Work request: Quote all of the data below exactly, please.

Recorded data:
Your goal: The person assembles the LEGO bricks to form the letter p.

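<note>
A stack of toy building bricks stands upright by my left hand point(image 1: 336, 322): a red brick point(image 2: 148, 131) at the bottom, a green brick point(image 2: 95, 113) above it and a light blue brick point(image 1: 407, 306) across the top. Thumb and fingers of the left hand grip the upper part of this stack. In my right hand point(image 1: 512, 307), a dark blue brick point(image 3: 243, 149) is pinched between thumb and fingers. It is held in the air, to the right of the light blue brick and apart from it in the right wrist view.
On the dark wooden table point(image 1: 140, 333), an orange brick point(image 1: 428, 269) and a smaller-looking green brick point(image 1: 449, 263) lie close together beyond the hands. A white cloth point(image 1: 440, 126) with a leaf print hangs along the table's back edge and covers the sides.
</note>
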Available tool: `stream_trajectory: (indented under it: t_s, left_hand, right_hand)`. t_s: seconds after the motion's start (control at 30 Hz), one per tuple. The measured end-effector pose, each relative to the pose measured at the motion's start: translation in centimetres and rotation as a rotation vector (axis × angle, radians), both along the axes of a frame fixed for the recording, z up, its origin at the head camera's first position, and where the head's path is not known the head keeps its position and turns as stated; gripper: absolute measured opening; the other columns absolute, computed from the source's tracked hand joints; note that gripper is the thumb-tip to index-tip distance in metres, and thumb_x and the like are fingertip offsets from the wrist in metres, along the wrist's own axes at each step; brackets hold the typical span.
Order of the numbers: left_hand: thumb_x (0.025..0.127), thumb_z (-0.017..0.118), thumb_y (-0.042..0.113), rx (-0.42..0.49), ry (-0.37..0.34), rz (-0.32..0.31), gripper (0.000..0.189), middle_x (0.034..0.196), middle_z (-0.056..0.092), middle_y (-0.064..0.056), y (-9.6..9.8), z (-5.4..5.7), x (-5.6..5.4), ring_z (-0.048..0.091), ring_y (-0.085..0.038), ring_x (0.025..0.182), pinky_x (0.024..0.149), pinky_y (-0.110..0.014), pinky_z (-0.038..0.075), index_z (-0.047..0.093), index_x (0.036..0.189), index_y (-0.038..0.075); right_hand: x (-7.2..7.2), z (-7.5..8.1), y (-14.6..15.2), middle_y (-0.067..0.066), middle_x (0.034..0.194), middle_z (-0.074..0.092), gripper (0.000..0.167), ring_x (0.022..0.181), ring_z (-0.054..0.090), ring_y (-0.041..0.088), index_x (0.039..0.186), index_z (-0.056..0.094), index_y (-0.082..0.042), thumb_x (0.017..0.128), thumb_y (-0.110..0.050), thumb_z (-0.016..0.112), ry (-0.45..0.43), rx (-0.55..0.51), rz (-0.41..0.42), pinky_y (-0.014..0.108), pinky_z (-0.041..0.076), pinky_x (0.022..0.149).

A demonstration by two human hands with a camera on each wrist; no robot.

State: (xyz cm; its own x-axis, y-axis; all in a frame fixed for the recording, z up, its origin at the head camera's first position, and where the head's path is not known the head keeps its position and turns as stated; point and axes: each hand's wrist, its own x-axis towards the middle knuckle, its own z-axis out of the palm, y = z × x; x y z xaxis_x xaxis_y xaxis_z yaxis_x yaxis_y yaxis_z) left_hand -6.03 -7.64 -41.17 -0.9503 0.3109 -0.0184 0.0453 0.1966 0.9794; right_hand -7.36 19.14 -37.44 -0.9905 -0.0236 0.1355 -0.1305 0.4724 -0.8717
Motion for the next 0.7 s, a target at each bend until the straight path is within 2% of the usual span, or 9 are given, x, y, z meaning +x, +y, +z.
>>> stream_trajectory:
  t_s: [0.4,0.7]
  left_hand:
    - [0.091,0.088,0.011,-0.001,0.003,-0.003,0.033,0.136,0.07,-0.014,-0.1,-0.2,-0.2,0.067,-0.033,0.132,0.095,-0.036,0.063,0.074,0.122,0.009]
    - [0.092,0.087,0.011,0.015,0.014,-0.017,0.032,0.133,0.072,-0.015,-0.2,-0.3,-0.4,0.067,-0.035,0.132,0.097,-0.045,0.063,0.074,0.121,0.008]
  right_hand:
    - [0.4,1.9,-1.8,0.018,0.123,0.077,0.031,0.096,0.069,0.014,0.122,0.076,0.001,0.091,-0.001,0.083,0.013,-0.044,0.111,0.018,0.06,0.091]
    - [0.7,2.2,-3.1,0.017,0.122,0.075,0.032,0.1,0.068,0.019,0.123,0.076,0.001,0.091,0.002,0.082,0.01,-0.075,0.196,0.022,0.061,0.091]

Written answer:
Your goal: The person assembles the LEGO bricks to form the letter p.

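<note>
A stack of toy building bricks stands upright by my left hand point(image 1: 336, 322): a red brick point(image 2: 148, 131) at the bottom, a green brick point(image 2: 95, 113) above it and a light blue brick point(image 1: 407, 306) across the top. Thumb and fingers of the left hand grip the upper part of this stack. In my right hand point(image 1: 512, 307), a dark blue brick point(image 3: 243, 149) is pinched between thumb and fingers. It is held in the air, to the right of the light blue brick and apart from it in the right wrist view.
On the dark wooden table point(image 1: 140, 333), an orange brick point(image 1: 428, 269) and a smaller-looking green brick point(image 1: 449, 263) lie close together beyond the hands. A white cloth point(image 1: 440, 126) with a leaf print hangs along the table's back edge and covers the sides.
</note>
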Available tool: `stream_trajectory: (indented under it: t_s, left_hand, right_hand)`. t_s: seconds after the motion's start (control at 30 Hz), one per tuple. The measured end-effector pose, each relative to the pose measured at the motion's start: translation in centimetres and rotation as a rotation vector (axis × angle, radians), both along the axes of a frame fixed for the recording, z up, its origin at the head camera's first position, and where the head's path is not known the head keeps its position and turns as stated; gripper: absolute measured opening; the other columns absolute, computed from the source's tracked hand joints; note that gripper is the thumb-tip to index-tip distance in metres, and thumb_x and the like are fingertip offsets from the wrist in metres, along the wrist's own axes at each step; brackets hold the typical span.
Order of the numbers: left_hand: thumb_x (0.025..0.127), thumb_z (-0.017..0.118), thumb_y (-0.042..0.113), rx (-0.42..0.49), ry (-0.37..0.34), rz (-0.32..0.31), gripper (0.000..0.189), middle_x (0.034..0.196), middle_z (-0.056..0.092), middle_y (-0.064..0.056), y (-9.6..9.8), z (-5.4..5.7), x (-5.6..5.4), ring_z (-0.048..0.091), ring_y (-0.085..0.038), ring_x (0.025..0.182), pinky_x (0.024..0.149), pinky_y (-0.110..0.014), pinky_z (-0.038..0.075), index_z (-0.047..0.093), index_x (0.036..0.189), index_y (-0.038..0.075); right_hand: x (-7.2..7.2), z (-7.5..8.1), y (-14.6..15.2), middle_y (-0.067..0.066), middle_x (0.034..0.194), middle_z (-0.074..0.092), gripper (0.000..0.167), ring_x (0.022..0.181), ring_z (-0.054..0.090), ring_y (-0.041..0.088), index_x (0.039..0.186), index_z (-0.056..0.094), index_y (-0.082..0.042), thumb_x (0.017..0.128), thumb_y (-0.110..0.050), thumb_z (-0.016..0.112), ry (-0.45..0.43), rx (-0.55..0.51), rz (-0.41..0.42), pinky_y (-0.014..0.108), pinky_z (-0.041..0.076), pinky_x (0.022..0.149).

A demonstration by two human hands with a camera on each wrist; no robot.

State: (xyz cm; its own x-axis, y-axis; all in a frame fixed for the recording, z up, its origin at the head camera's first position, and where the head's path is not known the head keeps its position and turns as stated; point and axes: each hand's wrist, its own x-axis towards the middle knuckle, its own z-axis out of the palm, y = z × x; x y z xaxis_x xaxis_y xaxis_z yaxis_x yaxis_y yaxis_z) left_hand -6.03 -7.64 -41.17 -0.9503 0.3109 -0.0184 0.0453 0.1966 0.9794; right_hand -7.36 19.14 -37.44 -0.9905 -0.0236 0.1355 -0.1305 0.4724 -0.8717
Motion for the next 0.7 s, a target at each bend until the straight path is within 2% of the usual span, or 9 are given, x, y, z meaning +x, +y, +z.
>>> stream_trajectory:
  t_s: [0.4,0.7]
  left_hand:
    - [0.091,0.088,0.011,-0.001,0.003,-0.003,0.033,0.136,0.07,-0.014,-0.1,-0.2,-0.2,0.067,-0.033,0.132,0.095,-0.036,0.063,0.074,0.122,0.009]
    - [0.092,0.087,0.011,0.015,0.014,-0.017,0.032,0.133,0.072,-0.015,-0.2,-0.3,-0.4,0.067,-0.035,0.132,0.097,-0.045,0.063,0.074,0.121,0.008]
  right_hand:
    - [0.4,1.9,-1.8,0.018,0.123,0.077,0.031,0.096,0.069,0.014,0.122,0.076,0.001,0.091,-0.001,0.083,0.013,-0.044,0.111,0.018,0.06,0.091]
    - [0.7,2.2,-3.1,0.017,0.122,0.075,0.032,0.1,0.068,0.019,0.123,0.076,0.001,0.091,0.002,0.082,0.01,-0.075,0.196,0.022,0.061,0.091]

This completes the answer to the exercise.